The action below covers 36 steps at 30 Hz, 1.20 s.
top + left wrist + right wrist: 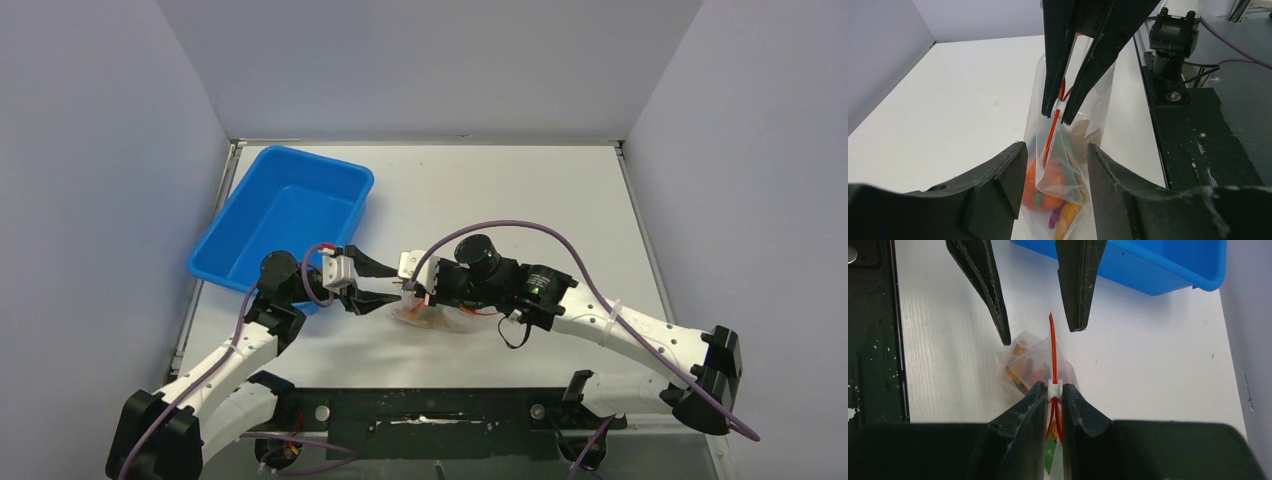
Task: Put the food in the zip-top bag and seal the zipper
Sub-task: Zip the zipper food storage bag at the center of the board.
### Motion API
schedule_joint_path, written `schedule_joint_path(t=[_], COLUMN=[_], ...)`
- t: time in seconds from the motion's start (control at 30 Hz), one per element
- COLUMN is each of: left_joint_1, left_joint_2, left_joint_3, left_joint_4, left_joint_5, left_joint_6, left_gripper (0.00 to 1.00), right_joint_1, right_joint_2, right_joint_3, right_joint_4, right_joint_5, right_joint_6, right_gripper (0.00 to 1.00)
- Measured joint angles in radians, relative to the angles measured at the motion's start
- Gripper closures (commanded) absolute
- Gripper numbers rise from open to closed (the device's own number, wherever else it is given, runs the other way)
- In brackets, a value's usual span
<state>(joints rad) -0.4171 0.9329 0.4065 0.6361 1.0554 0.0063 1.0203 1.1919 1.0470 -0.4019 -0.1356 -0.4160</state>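
The clear zip-top bag (1075, 125) lies on the white table with the food inside: an orange round fruit (1040, 192), a yellow-brown piece (1068, 220) and a green piece (1050, 452). Its red-orange zipper (1053, 347) runs along the top edge. My right gripper (1055, 388) is shut on the white slider (1055, 386) of the zipper; it also shows in the top view (412, 290). My left gripper (1055, 150) is open, with its fingers on either side of the bag's end and not closed on it. In the right wrist view the left gripper (1040, 335) straddles the zipper's far end.
A blue plastic tray (285, 215) stands at the back left, close behind the left gripper, and shows in the right wrist view (1148, 265). The black base rail (430, 410) runs along the near edge. Grey walls enclose the table.
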Motion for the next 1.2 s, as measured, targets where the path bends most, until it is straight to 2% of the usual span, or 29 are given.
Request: schedule_joint_path(t=[0.17, 0.33, 0.63, 0.7, 0.8, 1.03, 1.2], left_joint_1=[0.000, 0.000, -0.009, -0.009, -0.009, -0.008, -0.003], left_joint_2=[0.027, 0.045, 0.088, 0.089, 0.090, 0.086, 0.046], left_joint_3=[0.007, 0.026, 0.043, 0.043, 0.046, 0.051, 0.071], left_joint_4=[0.010, 0.020, 0.035, 0.035, 0.034, 0.026, -0.061], left_joint_5=[0.001, 0.007, 0.039, 0.045, 0.054, 0.057, 0.045], left_joint_6=[-0.003, -0.006, -0.011, -0.012, -0.014, 0.010, 0.078], left_gripper=[0.56, 0.65, 0.74, 0.81, 0.99, 1.00, 1.00], right_joint_1=[0.000, 0.000, 0.000, 0.000, 0.000, 0.000, 0.000], right_joint_2=[0.005, 0.005, 0.005, 0.005, 0.005, 0.005, 0.002], right_joint_3=[0.003, 0.007, 0.008, 0.008, 0.008, 0.008, 0.008], right_joint_4=[0.003, 0.003, 0.004, 0.004, 0.004, 0.005, 0.014], right_joint_5=[-0.011, -0.016, -0.023, -0.024, -0.027, -0.031, -0.030], right_joint_6=[-0.003, -0.004, -0.005, -0.007, -0.007, -0.007, -0.007], right_gripper=[1.00, 1.00, 1.00, 1.00, 1.00, 1.00, 1.00])
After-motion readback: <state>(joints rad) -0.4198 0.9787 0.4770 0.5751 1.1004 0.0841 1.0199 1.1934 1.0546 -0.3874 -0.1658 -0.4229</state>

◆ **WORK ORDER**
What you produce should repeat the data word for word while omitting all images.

◆ **WRITTEN REPLY**
The action below covers 36 steps at 30 Hz, 1.20 s.
top + left wrist + right wrist: 
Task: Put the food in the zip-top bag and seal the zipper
Sub-task: Zip the zipper food storage bag at the center of the board.
### Motion API
schedule_joint_path, written `schedule_joint_path(t=[_], COLUMN=[_], ...)`
- t: time in seconds from the motion's start (control at 30 Hz), one per element
- COLUMN is each of: left_joint_1, left_joint_2, left_joint_3, left_joint_4, left_joint_5, left_joint_6, left_gripper (0.00 to 1.00), right_joint_1, right_joint_2, right_joint_3, right_joint_4, right_joint_5, right_joint_6, right_gripper (0.00 to 1.00)
- Measured joint angles in radians, relative to the angles measured at the motion's start
- Gripper closures (commanded) absolute
- Gripper numbers rise from open to closed (the device's own number, wherever else it is given, runs the other way)
- In brackets, a value's usual span
<state>(joints rad) -0.4171 0.9329 0.4065 0.6361 1.0554 0.0063 1.0203 1.1919 1.0470 -0.4019 -0.1356 -0.4160</state>
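The clear zip-top bag (1075, 125) lies on the white table with the food inside: an orange round fruit (1040, 192), a yellow-brown piece (1068, 220) and a green piece (1050, 452). Its red-orange zipper (1053, 347) runs along the top edge. My right gripper (1055, 388) is shut on the white slider (1055, 386) of the zipper; it also shows in the top view (412, 290). My left gripper (1055, 150) is open, with its fingers on either side of the bag's end and not closed on it. In the right wrist view the left gripper (1040, 335) straddles the zipper's far end.
A blue plastic tray (285, 215) stands at the back left, close behind the left gripper, and shows in the right wrist view (1148, 265). The black base rail (430, 410) runs along the near edge. Grey walls enclose the table.
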Motion for the next 1.2 s, as measured, targets where the path bends most, until it is straight to 2% of the usual span, or 29 are given.
Request: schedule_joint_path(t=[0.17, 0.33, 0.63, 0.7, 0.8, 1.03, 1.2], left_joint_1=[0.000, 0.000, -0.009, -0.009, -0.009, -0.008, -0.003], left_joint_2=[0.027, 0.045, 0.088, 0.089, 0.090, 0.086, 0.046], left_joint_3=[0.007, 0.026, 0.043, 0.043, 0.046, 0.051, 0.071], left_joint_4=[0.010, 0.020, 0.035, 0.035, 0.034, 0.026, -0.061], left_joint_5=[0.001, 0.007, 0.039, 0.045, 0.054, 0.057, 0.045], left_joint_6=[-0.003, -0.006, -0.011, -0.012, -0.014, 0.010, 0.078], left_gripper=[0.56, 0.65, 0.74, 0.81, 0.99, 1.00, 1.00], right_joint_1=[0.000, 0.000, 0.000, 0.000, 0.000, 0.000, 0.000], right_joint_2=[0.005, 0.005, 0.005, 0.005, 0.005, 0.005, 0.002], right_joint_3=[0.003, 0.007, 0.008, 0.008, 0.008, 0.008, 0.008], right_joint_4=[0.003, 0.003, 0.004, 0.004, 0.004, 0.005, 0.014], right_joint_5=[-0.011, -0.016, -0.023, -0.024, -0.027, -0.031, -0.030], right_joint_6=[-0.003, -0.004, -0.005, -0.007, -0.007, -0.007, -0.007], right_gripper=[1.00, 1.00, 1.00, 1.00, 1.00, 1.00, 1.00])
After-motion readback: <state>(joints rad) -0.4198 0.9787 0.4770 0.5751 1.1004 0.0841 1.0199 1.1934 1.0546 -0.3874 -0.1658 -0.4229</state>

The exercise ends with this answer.